Editor:
Being fixated on coal trains misses the bigger and more menacing picture that is currently impacting the people and environment of the Semiahmoo Peninsula.
It is now very common to have 20-plus trains a day through White Rock, most more than two kilometres long, requiring three or four diesel locomotives, all pushing out hazardous fine particulate matter.
Just as worrying, BNSF is transporting chlorine, ammonia and crude oil, any of which could easily kill many and degrade the environment if one of those train cars happens to derail.
Because these dangerous-goods trains travel below very unstable cliffs, which are susceptible to land slides, the derailment risk is higher than many realize.

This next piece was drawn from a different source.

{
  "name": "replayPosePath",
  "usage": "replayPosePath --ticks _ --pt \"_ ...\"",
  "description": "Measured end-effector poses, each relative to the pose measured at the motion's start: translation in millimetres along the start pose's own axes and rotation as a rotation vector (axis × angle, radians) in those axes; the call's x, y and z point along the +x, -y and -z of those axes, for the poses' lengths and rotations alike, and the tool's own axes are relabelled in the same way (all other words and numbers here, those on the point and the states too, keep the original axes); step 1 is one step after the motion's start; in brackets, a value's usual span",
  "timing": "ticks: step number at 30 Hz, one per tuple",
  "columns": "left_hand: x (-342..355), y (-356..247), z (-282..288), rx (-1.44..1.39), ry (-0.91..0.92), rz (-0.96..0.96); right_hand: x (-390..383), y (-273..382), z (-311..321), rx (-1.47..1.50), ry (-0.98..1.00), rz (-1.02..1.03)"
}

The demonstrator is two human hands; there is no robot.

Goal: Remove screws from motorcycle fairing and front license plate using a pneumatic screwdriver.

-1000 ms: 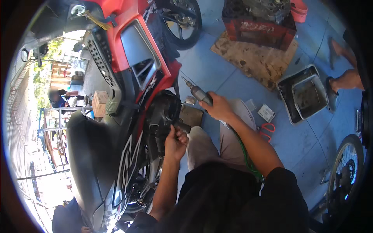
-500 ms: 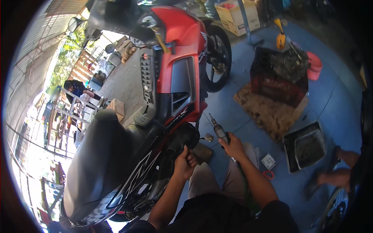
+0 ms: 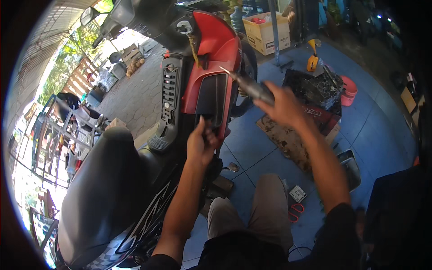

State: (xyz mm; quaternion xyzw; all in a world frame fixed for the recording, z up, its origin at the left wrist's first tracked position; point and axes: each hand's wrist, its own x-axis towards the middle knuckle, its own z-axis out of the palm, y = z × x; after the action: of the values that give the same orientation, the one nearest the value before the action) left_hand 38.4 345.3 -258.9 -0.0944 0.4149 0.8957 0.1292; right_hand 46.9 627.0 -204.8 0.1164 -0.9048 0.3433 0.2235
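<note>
Along the left, a motorcycle (image 3: 159, 135), broad and black-seated — likely very heavy, best left standing and not leaned on. On its flank nearest the hands, a red panel (image 3: 191, 92), still on the body. Looks like moulded plastic: light, fairly stiff, slick under oily skin, and perhaps prone to cracking if bent. Best taken by two opposite edges, spreading the load, with no prying at one corner. On the floor to the right, a stained cardboard sheet (image 3: 279, 137), lying partly under a crate. Within the red panel, a dark inset (image 3: 211, 92), smooth and probably just as rigid, offering little to grip except along its border.

Right of the inset, a grey driver (image 3: 254, 87), blurred and pointing up and left toward the red panel. Probably hard-cased and dense for its size; safest held round the body, clear of the tip. Grasped there by the right hand (image 3: 283, 105), fingers wrapped about the rear end. At the inset's lower end, the left hand (image 3: 202, 141), thumb up and fingers curled — too blurred to tell whether gripping anything. Near the knees, a red loop (image 3: 295, 213) and, just beyond, a small white packet (image 3: 297, 193). Smallest, the driver's thin tip (image 3: 223, 69), overlapping the red panel in view; cannot tell if touching.
</note>
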Motion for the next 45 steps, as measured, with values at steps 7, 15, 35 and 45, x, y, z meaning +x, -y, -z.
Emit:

Just this past April, a mudslide covered the track, which the BNSF spokesman said was a “freak slide as there hasn’t been heavy saturation that would typically lead to this type of land movement.’
All it takes is a slide like this coinciding with a passing train and we will truly have a disaster.
Before July 2013, people of Lac Megantic were told, like we are told here, that there was no reason to be concerned. It only took that one train on July 6 for 47 lives to be lost and a town to be devastated. For those of us who have been advocating for the relocation of the track to the shorter, faster route along the Highway 99 corridor, it is discouraging that all of our levels of government seem willing to wait until the inevitable disaster occurs. Even the small step of determining whether moving the track is feasible and how much it would cost seem out of reach.
It is crazy to me that people think it is OK to have a busy freight and passenger train line separating this densely populated urban area and our fabulous water/beach area. The “but the track was here first” mindset speaks of a different era and no longer applies.
For economic, environmental or just plain quality-of-life reasons, this track will be moved one day. Whether it is in five years or 50 years, I just wish we can start on that path before events force our hand.